04. Dezember 2017



Apotheken schließen vor allem im Nordwesten Niedersachsens


Die Zahl der Apotheken ist in Niedersachsen in den letzten Jahren deutlich gesunken. Heute gibt es noch 1942 Apotheken, acht Prozent weniger als 2009. Vor allem im Nordwesten des Landes finden selbstständige Apothekeninhaber häufig keinen Nachfolger.

Wegen der größeren Entfernungen zwischen den einzelnen Apotheken müssen dazu die Inhaber von Apotheken in Ostfriesland oder im Emsland besonders viele und lange Botendienste organisieren. "Bisher versorgen die Apotheken die Patienten ohne zusätzliche Kosten zu Hause und bringen die Medikamente bis ans Krankenbett", betonte Magdalena Linz, die Präsidentin der Apothekerkammer Niedersachsen. Einige Apotheken haben mehrere Kurierfahrzeuge, die teilweise bis zu 50 000 Kilometer und mehr jährlich zurücklegen müßten, um die PAtienten vor Ort zu versorgen.

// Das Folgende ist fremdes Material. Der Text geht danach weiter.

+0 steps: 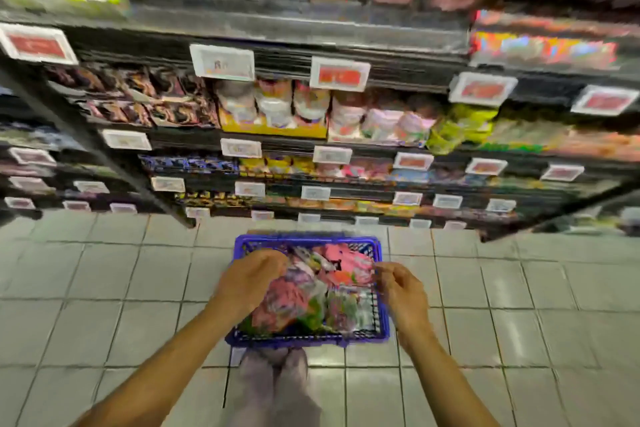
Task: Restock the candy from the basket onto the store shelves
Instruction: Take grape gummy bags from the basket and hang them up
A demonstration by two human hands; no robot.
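Left hand [254,279] curls into the candy packets [311,295] at the basket's [304,340] left edge; right hand [398,288], pinching a pink packet's corner, hovers at the right edge.

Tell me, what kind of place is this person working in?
Most likely a shop aisle, perhaps a small supermarket. Tiered shelves hold rows of packaged snacks, price tags run along the shelf edges, and a blue basket of candy packets sits on the tiled floor.
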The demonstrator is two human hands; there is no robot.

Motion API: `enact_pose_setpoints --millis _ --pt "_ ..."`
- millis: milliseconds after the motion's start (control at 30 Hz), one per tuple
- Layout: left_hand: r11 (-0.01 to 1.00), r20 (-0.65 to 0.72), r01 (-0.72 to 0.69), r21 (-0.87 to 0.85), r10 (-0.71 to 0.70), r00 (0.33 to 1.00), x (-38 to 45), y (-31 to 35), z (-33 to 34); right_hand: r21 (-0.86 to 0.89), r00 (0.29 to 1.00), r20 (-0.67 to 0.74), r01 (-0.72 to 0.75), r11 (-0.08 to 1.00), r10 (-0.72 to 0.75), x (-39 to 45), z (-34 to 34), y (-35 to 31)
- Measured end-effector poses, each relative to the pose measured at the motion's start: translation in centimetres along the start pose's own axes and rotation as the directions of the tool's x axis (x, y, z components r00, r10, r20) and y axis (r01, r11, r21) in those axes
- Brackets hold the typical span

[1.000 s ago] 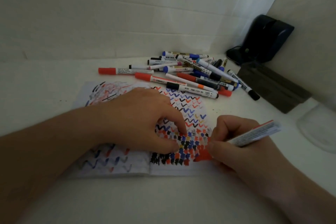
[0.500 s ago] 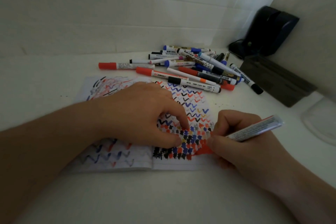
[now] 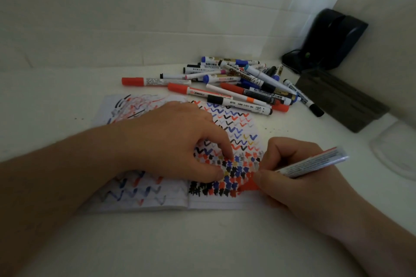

Außerdem müssen Apotheker im Nordwesten erheblich mehr Notdienste anbieten, auf den meisten Inseln in der Nordsee sogar rund um die Uhr das komplette Jahr. Dies ist laut Apothekerverband nur zu leisten, wenn der Apotheker gleich über der Apotheke wohnt. Die Apothekenbetriebsordnung gibt vor, dass man im Notdienst binnen zehn Minuten seine Apotheke erreichen können muß.